▸ DATA RECORDS
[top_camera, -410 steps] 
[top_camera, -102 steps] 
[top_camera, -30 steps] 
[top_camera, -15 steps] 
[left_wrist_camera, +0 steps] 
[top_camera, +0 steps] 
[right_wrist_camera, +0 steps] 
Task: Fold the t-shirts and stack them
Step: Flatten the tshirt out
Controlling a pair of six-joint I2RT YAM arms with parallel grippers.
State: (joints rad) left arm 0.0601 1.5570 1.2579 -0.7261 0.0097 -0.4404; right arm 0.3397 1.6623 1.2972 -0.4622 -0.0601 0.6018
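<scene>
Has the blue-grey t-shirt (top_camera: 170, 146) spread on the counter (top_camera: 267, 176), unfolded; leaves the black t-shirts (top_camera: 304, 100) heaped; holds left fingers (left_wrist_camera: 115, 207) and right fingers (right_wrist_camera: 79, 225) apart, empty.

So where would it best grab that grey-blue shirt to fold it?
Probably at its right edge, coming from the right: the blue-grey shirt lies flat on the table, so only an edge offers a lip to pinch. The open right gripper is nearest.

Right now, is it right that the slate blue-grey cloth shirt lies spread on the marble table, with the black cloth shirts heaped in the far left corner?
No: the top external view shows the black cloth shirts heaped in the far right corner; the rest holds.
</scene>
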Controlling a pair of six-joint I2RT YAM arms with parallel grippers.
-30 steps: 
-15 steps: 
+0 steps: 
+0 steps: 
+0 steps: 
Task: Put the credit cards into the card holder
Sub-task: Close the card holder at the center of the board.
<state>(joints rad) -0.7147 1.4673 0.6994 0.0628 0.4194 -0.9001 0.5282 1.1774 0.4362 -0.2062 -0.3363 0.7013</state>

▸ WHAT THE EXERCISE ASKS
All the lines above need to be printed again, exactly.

▸ THE ANSWER
[top_camera, -410 steps] 
[top_camera, -102 steps] 
[top_camera, -30 steps] 
[top_camera, -15 steps] 
[left_wrist_camera, +0 steps] 
[top_camera, +0 steps] 
[right_wrist_camera, +0 steps] 
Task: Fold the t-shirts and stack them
Step: Flatten the tshirt out
Controlling a pair of six-joint I2RT YAM arms with parallel grippers.
State: (joints rad) left arm 0.0601 1.5570 1.2579 -0.7261 0.0097 -0.4404; right arm 0.3397 1.6623 1.2972 -0.4622 -0.0601 0.6018
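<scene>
Has the blue-grey t-shirt (top_camera: 170, 146) spread on the counter (top_camera: 267, 176), unfolded; leaves the black t-shirts (top_camera: 304, 100) heaped; holds left fingers (left_wrist_camera: 115, 207) and right fingers (right_wrist_camera: 79, 225) apart, empty.

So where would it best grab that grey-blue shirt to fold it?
Probably at its right edge, coming from the right: the blue-grey shirt lies flat on the table, so only an edge offers a lip to pinch. The open right gripper is nearest.

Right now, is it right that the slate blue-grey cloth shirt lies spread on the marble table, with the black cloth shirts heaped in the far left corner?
No: the top external view shows the black cloth shirts heaped in the far right corner; the rest holds.
</scene>
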Controlling a pair of six-joint I2RT YAM arms with parallel grippers.
-30 steps: 
-15 steps: 
+0 steps: 
+0 steps: 
+0 steps: 
Task: Put the credit cards into the card holder
Sub-task: Close the card holder at the center of the board.
<state>(joints rad) -0.7147 1.4673 0.6994 0.0628 0.4194 -0.9001 0.5282 1.1774 0.4362 -0.2062 -0.3363 0.7013</state>

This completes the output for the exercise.